**Problem to solve:** Counting only lines below that contain the string "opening", give the total as a single number.

**Data records:**
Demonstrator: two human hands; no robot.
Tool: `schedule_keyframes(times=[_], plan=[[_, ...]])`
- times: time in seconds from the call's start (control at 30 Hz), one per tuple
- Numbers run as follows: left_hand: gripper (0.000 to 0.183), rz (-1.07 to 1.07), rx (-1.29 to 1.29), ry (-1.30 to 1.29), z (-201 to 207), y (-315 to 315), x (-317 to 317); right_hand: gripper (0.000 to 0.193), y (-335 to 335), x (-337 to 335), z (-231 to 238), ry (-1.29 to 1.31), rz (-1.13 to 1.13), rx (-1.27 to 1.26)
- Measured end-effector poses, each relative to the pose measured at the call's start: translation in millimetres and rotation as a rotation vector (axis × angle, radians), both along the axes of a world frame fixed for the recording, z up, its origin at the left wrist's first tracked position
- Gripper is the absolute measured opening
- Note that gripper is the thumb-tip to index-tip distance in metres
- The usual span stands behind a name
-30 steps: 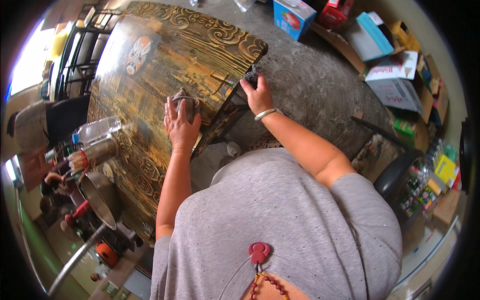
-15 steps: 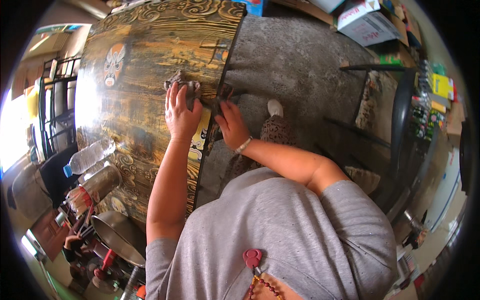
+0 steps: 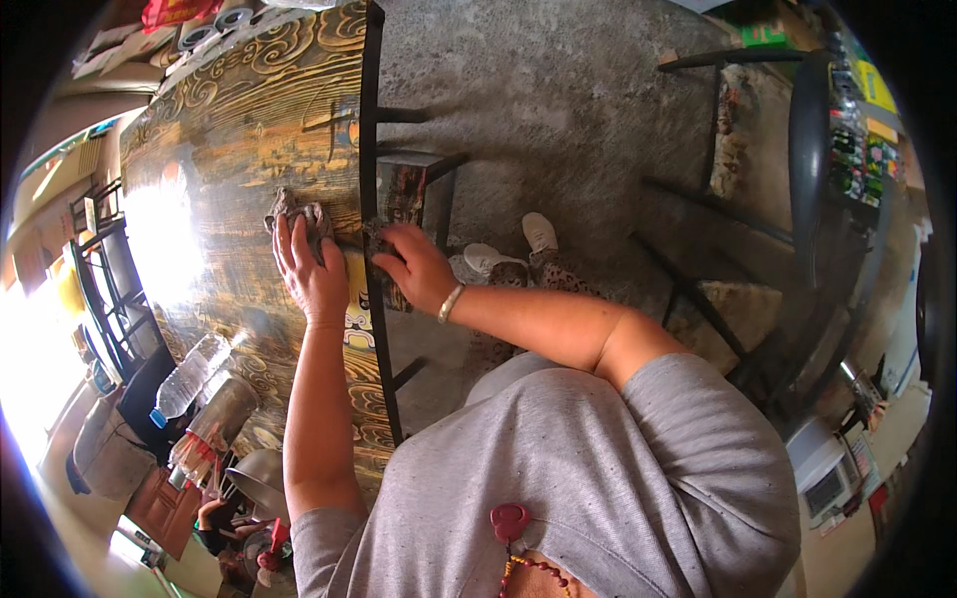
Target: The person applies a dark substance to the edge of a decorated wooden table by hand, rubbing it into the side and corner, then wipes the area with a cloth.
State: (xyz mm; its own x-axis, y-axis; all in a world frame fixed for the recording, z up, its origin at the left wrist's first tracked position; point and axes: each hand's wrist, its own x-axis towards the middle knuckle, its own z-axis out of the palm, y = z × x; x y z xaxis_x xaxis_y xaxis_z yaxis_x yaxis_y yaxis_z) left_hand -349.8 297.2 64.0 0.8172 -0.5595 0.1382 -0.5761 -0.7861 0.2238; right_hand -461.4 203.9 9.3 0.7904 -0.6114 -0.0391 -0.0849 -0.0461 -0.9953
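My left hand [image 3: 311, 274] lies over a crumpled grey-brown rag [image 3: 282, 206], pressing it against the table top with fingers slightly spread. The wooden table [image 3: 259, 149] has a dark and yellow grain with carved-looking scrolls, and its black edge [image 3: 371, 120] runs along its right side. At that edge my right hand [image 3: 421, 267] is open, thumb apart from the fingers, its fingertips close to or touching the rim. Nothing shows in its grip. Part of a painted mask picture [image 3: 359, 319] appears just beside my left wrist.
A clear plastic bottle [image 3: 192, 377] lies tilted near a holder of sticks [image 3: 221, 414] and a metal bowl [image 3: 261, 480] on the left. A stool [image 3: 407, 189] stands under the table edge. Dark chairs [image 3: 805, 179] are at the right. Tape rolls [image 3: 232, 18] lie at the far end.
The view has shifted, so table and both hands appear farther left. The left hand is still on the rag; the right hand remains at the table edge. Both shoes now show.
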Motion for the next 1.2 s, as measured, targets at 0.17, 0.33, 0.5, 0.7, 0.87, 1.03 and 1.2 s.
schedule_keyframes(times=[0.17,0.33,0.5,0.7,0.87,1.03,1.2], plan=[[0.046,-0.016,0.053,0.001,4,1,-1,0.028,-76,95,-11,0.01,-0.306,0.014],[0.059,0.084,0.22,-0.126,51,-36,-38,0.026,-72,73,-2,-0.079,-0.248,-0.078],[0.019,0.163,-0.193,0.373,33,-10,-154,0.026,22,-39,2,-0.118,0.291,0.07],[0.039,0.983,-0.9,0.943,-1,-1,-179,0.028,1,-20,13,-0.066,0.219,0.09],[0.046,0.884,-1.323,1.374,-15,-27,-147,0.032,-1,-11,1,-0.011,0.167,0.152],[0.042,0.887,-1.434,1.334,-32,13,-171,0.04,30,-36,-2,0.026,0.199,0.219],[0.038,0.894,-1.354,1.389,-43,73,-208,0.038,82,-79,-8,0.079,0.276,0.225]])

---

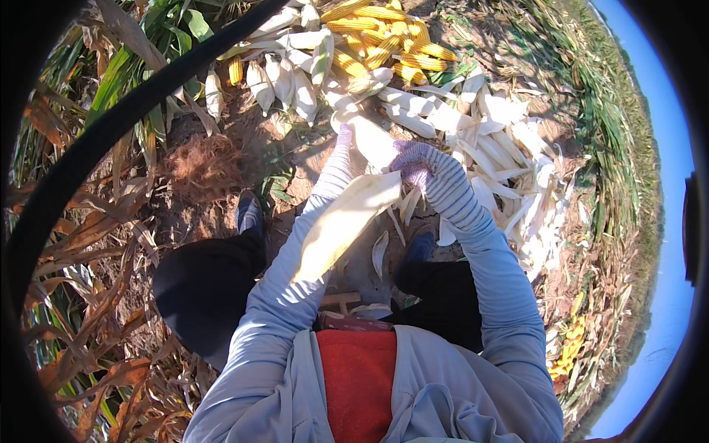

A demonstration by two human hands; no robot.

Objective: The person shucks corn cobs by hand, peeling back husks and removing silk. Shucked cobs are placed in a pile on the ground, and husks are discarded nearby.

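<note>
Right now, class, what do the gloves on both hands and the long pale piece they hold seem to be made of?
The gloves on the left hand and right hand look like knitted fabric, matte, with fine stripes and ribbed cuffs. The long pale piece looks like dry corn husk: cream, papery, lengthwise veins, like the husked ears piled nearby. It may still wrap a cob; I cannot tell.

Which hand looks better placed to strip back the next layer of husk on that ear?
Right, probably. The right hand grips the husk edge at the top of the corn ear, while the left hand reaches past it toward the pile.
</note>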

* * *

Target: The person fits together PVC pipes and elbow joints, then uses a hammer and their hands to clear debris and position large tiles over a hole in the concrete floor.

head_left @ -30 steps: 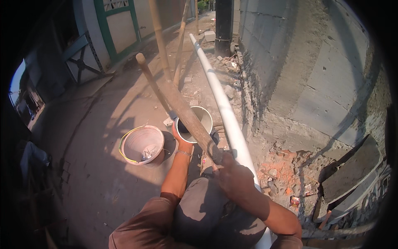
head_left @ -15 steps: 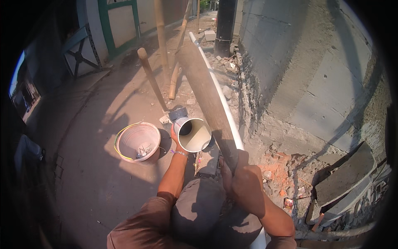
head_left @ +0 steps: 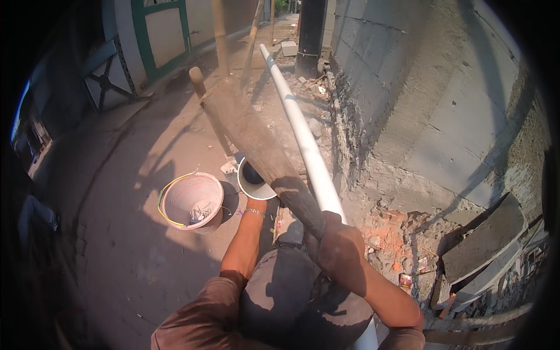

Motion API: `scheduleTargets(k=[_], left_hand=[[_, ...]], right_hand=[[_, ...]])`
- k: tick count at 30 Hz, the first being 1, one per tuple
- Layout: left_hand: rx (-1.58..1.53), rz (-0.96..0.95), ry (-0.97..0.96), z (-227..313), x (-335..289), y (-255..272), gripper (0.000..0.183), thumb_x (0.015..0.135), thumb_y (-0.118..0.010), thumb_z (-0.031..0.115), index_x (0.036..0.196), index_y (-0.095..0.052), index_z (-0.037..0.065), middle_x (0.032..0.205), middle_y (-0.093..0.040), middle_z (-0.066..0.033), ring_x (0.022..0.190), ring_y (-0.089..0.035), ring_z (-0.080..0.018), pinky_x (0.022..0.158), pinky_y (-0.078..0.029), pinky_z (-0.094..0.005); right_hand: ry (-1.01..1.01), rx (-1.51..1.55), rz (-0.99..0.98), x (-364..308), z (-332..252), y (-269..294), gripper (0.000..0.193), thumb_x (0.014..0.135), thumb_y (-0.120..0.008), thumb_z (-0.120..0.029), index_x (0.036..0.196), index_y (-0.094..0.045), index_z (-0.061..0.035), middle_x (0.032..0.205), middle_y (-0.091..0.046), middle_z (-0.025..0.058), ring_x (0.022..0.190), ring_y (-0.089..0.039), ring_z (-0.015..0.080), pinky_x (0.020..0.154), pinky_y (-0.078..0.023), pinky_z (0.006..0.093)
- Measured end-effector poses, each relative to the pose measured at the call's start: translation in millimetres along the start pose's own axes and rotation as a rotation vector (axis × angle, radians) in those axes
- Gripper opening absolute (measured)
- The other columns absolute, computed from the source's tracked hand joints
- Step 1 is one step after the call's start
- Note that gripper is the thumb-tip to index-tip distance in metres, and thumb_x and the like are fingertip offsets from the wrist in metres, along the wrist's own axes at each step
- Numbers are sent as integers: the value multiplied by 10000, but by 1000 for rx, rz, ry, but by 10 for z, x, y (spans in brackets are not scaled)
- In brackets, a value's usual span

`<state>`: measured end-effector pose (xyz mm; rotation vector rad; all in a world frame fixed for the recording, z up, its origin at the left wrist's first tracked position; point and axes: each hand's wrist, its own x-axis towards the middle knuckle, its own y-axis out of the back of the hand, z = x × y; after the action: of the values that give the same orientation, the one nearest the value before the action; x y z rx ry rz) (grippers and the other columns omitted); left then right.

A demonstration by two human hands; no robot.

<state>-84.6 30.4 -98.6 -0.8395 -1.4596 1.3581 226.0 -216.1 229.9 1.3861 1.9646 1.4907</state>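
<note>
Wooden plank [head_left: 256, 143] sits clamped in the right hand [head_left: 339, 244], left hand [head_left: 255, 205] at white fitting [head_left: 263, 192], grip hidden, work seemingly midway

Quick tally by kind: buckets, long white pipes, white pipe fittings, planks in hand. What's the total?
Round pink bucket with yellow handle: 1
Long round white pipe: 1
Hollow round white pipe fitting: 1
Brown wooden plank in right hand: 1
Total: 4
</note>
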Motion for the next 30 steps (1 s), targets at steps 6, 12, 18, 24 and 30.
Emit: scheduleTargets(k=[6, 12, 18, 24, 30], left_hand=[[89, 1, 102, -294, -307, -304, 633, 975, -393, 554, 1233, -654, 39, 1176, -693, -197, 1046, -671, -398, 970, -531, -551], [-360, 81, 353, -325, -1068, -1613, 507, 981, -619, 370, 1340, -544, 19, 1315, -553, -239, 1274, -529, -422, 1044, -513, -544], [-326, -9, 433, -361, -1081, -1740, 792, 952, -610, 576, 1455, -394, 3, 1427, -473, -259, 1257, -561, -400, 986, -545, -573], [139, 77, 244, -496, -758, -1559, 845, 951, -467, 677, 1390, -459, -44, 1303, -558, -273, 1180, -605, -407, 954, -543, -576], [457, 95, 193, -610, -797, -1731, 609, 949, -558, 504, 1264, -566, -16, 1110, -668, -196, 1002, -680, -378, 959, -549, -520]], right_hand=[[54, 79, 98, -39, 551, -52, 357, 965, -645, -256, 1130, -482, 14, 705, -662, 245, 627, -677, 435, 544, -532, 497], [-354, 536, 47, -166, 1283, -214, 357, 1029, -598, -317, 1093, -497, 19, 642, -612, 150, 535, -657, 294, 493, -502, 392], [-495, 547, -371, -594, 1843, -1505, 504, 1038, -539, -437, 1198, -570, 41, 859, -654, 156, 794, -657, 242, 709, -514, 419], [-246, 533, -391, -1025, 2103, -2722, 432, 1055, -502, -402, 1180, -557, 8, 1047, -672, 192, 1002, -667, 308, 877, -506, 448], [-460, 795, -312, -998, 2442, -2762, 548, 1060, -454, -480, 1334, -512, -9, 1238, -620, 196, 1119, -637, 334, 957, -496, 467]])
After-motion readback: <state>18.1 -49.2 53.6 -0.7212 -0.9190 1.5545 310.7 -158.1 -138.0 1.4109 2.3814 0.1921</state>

**Exercise output:** 2